In fact, many corporations have instead carried out layoffs in spite of their surge in profits. General Motors (GM) has announced plans to lay off 15,000 workers and shut down five plants in the United States and Canada, along with two unspecified plants internationally. While GM is planning to cut $6.5 billion in costs, it has squandered over $10 billion in stock buybacks and dividend payouts for its richest investors since 2017, and $25 billion since 2012.

Bank of America has cut 5,000 jobs this year alone. Bank of America CEO Brian Moynihan has cited the growth of automation and online banking as the impetus for the layoffs. According to Moynihan himself, the corporation has cut 100,000 jobs since 2010 when he took over the company. Wells Fargo, another bank that has made billions from the cuts, followed suit in an announcement that it plans to downsize its work force by up to 10 percent. This came shortly after an announcement of $40 billion in stock buybacks since the law passed.

AT&T slashed more than 10,000 union jobs this year in an acceleration of layoffs from last year. Verizon has laid off 3,100 employees this year, while announcing a buyout offer cutting an additional 10,000 workers. The company recently made the decision to outsource 2,500 jobs to Infosys, a large Indian technology firm.

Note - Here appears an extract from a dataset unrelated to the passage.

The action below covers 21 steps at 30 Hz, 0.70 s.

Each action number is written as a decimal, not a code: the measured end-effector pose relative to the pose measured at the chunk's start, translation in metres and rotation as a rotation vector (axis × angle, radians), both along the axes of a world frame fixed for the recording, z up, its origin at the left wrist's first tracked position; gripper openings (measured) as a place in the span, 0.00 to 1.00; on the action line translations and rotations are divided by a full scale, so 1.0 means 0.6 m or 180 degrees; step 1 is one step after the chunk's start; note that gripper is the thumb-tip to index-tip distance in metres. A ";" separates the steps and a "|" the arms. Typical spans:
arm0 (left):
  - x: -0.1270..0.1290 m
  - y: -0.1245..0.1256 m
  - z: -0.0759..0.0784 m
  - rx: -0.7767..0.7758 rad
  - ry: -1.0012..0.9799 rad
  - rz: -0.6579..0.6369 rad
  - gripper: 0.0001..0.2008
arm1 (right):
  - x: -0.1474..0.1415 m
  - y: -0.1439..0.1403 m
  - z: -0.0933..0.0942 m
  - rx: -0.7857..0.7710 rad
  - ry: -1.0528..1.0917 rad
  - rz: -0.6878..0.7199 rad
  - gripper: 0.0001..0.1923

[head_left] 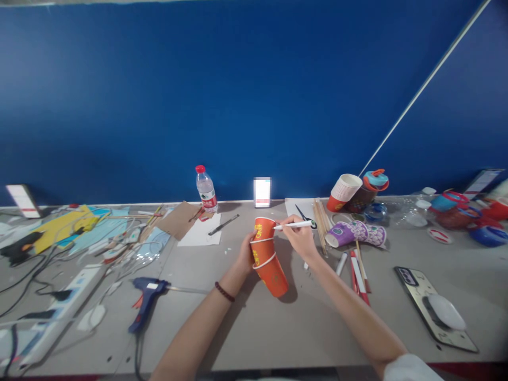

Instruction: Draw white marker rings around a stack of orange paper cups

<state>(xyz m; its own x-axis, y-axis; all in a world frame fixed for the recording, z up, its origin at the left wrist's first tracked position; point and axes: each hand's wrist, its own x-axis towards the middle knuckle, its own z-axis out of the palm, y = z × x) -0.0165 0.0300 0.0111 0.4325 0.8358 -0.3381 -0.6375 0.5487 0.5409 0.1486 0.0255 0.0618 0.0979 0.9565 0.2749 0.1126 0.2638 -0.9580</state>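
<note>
Three orange paper cups (pixel 265 252), joined end to end in a bent stack, tilt over the middle of the grey table. My left hand (pixel 246 253) is closed around their left side near the top, its fingertips partly hidden behind them. In my right hand (pixel 300 241) is a white marker (pixel 296 225), pinched between thumb and fingers. The marker's tip points left and meets or nearly meets the right side of the top cup. Yellow lettering shows on the cups' left side.
A blue glue gun (pixel 148 299) and a power strip (pixel 65 312) lie left. Behind stand a water bottle (pixel 206 190) and a phone (pixel 262 192). Right are stacked cups (pixel 344 191), purple cups (pixel 357 234), wooden sticks (pixel 320 225), markers (pixel 359 275) and another phone (pixel 432 309).
</note>
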 end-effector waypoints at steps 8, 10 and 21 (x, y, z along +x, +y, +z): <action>0.005 -0.001 0.009 -0.0019 -0.0016 0.0039 0.21 | 0.002 -0.001 0.001 0.0036 -0.0301 0.0033 0.03; 0.005 0.000 0.006 -0.0024 -0.0025 0.0048 0.21 | 0.000 -0.003 0.003 0.0063 -0.0380 0.0082 0.03; 0.004 -0.001 0.005 -0.0019 -0.0044 0.0011 0.21 | -0.004 -0.006 0.006 0.0115 -0.0469 0.0072 0.05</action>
<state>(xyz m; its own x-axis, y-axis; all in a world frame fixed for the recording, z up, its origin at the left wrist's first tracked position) -0.0141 0.0297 0.0141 0.4343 0.8353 -0.3370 -0.6468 0.5497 0.5287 0.1463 0.0219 0.0657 0.0326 0.9472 0.3190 0.2450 0.3018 -0.9213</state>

The trade unions representing many of the affected workers, such as the United Auto Workers (UAW) and Communications Workers of America (CWA), have directly collaborated in imposing the layoffs and plant closures.

The Democratic Party offered only nominal opposition to the tax cuts. While voting against the legislation last year in a party-line vote in both the House and Senate, the Democrats are not proposing to introduce legislation to repeal the cuts once they regain control of the House of Representatives January 3—neither partially nor as a whole. The Republican Party introduced legislation to repeal, deauthorize, defund, or otherwise do away with Affordable Care Act (ACA) 83 times during Obama’s presidency. The Democrats are opposed to even a symbolic gesture against the tax cuts, as doing so would risk alienating the party from its corporate base.